Shreeranga Nrityalaya — sun-mandala & dancer
An identity for a classical-dance culture and welfare society — a mark that had to carry both the institution's dance focus and a sense of cultural-mission scale. I used the mandala as the proportional spine: every element is pinned to its radial geometry.
- A sun-mandala in a warm yellow-and-orange gradient fans out as the dominant element — radial petals laid out on even, repeating geometry.
- A dancer at the centre — a white silhouette in classical pose, the body curves traced cleanly and aligned to the mandala's radial lines, so figure and frame share one grid.
- A confident name set — "Shreeranga Nrityalaya" in a serif beneath, with "Culture and Welfare Society" as a smaller ranged-and-ruled sub-line.
- Reads as a plaque — placed on an earth-stone ground so it holds equally as institutional letterhead or a printed mark.
be AI Sovereign — the brutalist Gyaan Mudra
A tech-forward brand merging self-sovereignty with artificial intelligence.
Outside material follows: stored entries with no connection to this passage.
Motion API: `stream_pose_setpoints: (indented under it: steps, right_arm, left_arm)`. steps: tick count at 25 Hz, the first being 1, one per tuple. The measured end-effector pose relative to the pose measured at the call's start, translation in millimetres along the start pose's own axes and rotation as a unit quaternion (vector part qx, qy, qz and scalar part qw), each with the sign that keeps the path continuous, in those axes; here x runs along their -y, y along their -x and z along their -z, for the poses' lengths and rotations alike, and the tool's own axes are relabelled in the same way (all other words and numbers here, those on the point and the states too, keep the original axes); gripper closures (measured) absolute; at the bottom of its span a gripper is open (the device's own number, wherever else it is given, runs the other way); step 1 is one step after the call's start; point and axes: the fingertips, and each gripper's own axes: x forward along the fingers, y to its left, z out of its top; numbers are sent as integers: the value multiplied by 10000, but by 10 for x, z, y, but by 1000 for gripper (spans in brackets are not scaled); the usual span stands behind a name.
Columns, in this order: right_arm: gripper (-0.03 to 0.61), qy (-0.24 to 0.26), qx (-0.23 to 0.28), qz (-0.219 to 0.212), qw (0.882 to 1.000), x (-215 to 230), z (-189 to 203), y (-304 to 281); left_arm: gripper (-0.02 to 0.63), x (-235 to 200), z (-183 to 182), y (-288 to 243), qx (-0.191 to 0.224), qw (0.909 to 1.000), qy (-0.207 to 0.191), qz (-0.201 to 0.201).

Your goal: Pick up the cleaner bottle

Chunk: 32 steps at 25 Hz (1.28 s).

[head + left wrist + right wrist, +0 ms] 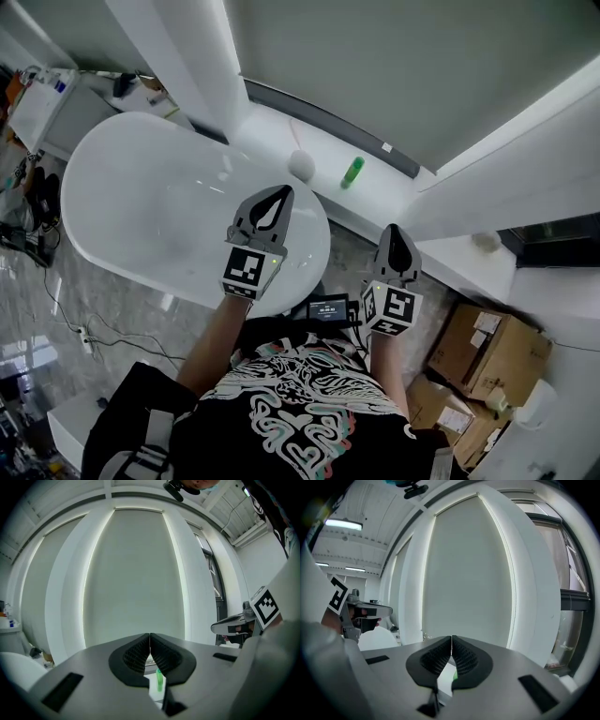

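Hovering short of the bottle (352,172), we had grasped nothing yet. It stood on the ledge (394,192) behind the tub (112,187), well apart from us. Left gripper (280,192) and right gripper (392,230) jaws were fully closed and empty. Reaching, opening and gripping were left.

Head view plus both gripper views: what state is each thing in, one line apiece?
cleaner bottle: upright on the white ledge, untouched.
left gripper: jaws together, nothing between them.
right gripper: jaws together, nothing between them.
bathtub: no water visible in it.
roller blind: drawn down.
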Motion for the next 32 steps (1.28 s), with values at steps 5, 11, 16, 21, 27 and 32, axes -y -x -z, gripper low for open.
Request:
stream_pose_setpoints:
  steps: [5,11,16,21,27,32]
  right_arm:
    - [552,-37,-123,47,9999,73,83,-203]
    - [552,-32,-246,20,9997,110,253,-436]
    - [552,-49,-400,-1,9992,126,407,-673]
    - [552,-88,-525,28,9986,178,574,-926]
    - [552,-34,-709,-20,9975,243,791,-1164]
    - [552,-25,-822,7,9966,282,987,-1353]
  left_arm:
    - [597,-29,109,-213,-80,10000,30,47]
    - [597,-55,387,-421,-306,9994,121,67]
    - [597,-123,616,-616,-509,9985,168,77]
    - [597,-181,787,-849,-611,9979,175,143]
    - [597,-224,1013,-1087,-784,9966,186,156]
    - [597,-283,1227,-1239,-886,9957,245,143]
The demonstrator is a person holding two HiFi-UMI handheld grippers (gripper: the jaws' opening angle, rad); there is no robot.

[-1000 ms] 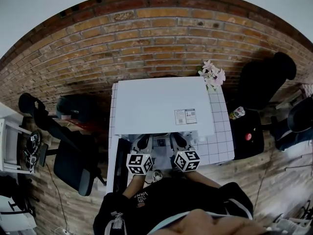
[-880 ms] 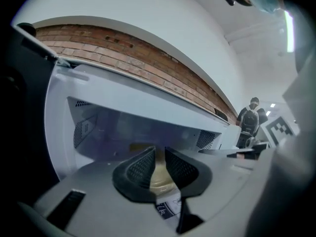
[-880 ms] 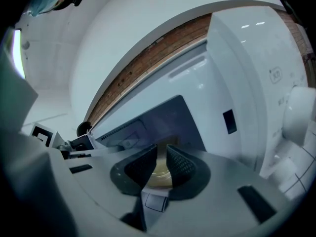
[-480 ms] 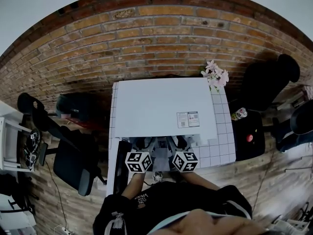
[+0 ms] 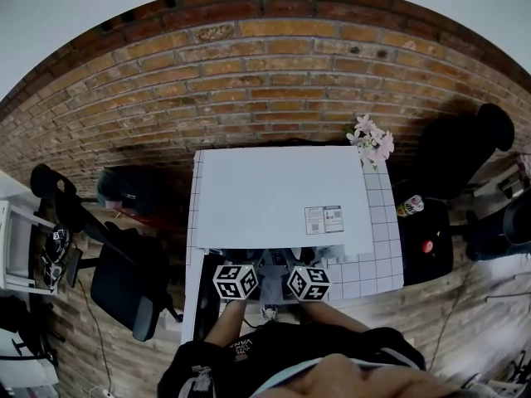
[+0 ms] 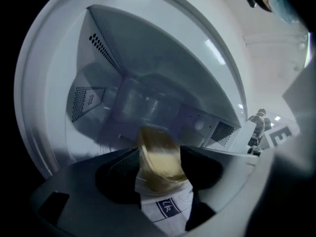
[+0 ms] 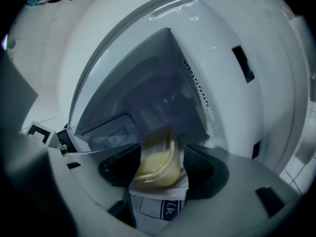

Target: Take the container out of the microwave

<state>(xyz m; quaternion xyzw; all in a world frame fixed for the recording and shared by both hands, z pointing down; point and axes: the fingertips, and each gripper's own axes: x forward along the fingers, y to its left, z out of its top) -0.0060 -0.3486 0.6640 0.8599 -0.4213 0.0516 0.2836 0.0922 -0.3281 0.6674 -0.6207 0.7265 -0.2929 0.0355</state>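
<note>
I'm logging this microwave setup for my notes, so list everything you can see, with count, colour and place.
microwave: one, white, on the table, door open
container: one, clear with yellowish contents, inside the microwave
table: one, white tiled, against the wall
flowers: one bunch, pink, table's far right corner
bottle: one, pale label, by the table's right edge
office chair: one, black, left of the table
brick wall: one, red-brown, behind the table
left gripper: one, dark jaws that have just been opening, container between them
right gripper: one, dark jaws that have just been opening, container between them
black top: one, on the person, nearest the camera
</note>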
The ask: translate the Gyaan Mudra — the gesture of knowledge, thumb and forefinger touching — into a form that scales from a leather-embossed cover down to a favicon. This is the same Indigenous Modern method pushed into a brutalist register.
- Aggressively abstracted — I drew no figurative hand and rebuilt the gesture entirely from brutalist, solid geometric shapes.
- Pillars and a loop — three thick vertical pillars for the upright fingers, with a lower curve closing the loop where thumb and forefinger meet.
- Two readings at once — the emblem holds as both "knowledge gesture" and "abstract data column," depending on where it lands.
- Digital-first, print-proven — a strict sans-serif system that stays clean on black for developers and debosses cleanly into white leather.
The through-line & tools
Across all four, my method is the same. I start from a real piece of classical Indian geometry — Shatkona, damaru, mandala, mudra — and use it as the structural grammar of the mark, not a surface motif. I construct it honestly on a grid, then strip it to a single emblem that carries one idea cleanly and survives every size, from favicon to embossed cover.
Each mark also does double duty — an eye that is also a drum, a column that is also a gesture, a star that is also a lamp — so one shape can hold a whole brand. Three of these — ShivShakti, Dammru Vaani and be AI Sovereign — anchor my Cultural Logo Design series on Behance. I sketch in Procreate and build the final vectors in Affinity Designer (and Adobe Illustrator) for print-ready, scalable output.